Our examination of these clusters and their relative presence in the Artis Historicae Penus was guided by the following research questions:
1. What is the occurrence of stems relating to ars historica as a systematic practice of understanding?
2. What is the occurrence of stems relating to ars historica as an artistic writing practice?
Considering how basic these research questions will seem to Renaissance scholars, it is all the more surprising that they have not been posed before. Even the most comprehensive and in-depth studies consider only a few of the texts in Wolff's anthology from a comparative angle.Footnote 53 This is likely due to the text's inaccessibility, which was touched upon above and will be further discussed, from a digitization perspective, below. Indeed, the poor quality of most extant copies and the lack of modern philological editions and translations of the contributions to Wolff's anthology place limitations on the design and scope of studies addressing them. The simplicity of our questions does not make the present investigation of the conception of ars in the Artis Historicae Penus unambitious. It merely means that the intention is not to discover as-yet-unknown patterns but, rather, to ascertain patterns that are presumed to exist but have not yet been revealed. In other words, our computer-assisted reading tests partially substantiated ideas about what the Renaissance theorists of history included in the Wolff corpus may have meant when they employed the term ars. Based on the knowledge attained through traditional close readings of Spanish artes and, more broadly, the study of scholarly literature pertaining to the genre, the following hypotheses may be advanced:
1. Word stems relating to cognitive and artistic conceptions of ars are equally represented in the corpus considered as a whole, suggesting complementarity rather than opposition.

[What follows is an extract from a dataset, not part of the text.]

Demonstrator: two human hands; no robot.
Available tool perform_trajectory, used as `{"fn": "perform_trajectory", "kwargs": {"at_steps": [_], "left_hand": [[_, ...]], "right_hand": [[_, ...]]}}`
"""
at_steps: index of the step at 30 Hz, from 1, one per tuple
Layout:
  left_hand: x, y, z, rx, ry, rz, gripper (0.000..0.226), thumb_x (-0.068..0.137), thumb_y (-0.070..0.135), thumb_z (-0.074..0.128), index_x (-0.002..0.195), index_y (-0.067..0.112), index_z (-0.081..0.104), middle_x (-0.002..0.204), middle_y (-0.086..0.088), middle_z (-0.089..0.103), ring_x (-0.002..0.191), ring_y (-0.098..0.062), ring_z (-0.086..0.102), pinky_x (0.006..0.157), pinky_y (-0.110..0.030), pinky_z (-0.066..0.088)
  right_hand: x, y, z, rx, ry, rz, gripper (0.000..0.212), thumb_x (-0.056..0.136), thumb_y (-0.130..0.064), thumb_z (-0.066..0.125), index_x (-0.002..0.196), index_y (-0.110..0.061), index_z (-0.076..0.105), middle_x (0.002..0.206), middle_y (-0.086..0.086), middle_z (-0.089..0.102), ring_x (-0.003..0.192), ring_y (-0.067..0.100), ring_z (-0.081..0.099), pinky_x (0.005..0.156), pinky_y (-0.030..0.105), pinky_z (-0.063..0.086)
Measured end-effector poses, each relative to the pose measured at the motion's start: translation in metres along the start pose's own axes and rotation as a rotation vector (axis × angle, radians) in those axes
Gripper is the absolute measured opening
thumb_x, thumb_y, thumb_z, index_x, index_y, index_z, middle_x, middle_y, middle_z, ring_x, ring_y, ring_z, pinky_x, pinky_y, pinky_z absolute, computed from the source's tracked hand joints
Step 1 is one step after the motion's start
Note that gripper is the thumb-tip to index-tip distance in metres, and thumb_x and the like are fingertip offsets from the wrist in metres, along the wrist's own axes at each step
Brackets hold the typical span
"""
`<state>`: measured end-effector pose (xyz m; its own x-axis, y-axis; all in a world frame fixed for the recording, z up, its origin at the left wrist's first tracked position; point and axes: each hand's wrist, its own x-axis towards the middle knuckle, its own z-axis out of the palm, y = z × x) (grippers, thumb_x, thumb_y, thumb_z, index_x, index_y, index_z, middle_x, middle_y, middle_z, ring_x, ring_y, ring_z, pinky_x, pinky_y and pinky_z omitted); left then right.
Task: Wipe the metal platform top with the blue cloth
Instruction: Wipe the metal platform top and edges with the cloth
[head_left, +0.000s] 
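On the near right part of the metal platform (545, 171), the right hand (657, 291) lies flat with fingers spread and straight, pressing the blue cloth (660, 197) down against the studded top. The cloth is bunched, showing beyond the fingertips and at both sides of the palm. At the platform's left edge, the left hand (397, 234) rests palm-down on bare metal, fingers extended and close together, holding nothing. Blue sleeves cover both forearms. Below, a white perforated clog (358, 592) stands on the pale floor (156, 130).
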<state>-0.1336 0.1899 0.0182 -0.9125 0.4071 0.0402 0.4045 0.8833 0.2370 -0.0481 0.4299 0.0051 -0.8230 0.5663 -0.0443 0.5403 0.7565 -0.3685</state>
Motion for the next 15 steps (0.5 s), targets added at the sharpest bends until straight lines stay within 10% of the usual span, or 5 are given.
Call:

2. Word stems relating to the artistic conception of ars recur across the corpus, suggesting their general importance to the Renaissance ars historica.
While the Artis Historicae Penus is of the scale required to test these hypotheses and to make a more general statement about the Renaissance ars historica, reading 1,500+ pages of Renaissance Latin is not within the reach of most modern scholars, especially considering the abovementioned dearth of modern critical editions. In a situation such as this, computationally assisted reading provides a viable approach to what Franco Moretti, in “Conjectures on World Literature,” famously termed the “great unread.”Footnote 54 It offers the possibility to read not only Bodin, Patrizi, and Fox Morcillo but also Celio Secondo Curione, Giovanni Pontano, Theodor Zwinger, David Kochhafe, and the rest of the contributors to Wolff's anthology, who are less known today. Not to read them closely, of course, but, instead, to let the computer count the relative occurrences of the two groups of word stems in their texts. However, the present examination does not stop at numbers. It proceeds to link the findings reached through computational analysis with ideas about the materials generated through hermeneutical readings and proposes a tentative concept of the role of aesthetics in the Renaissance ars historica.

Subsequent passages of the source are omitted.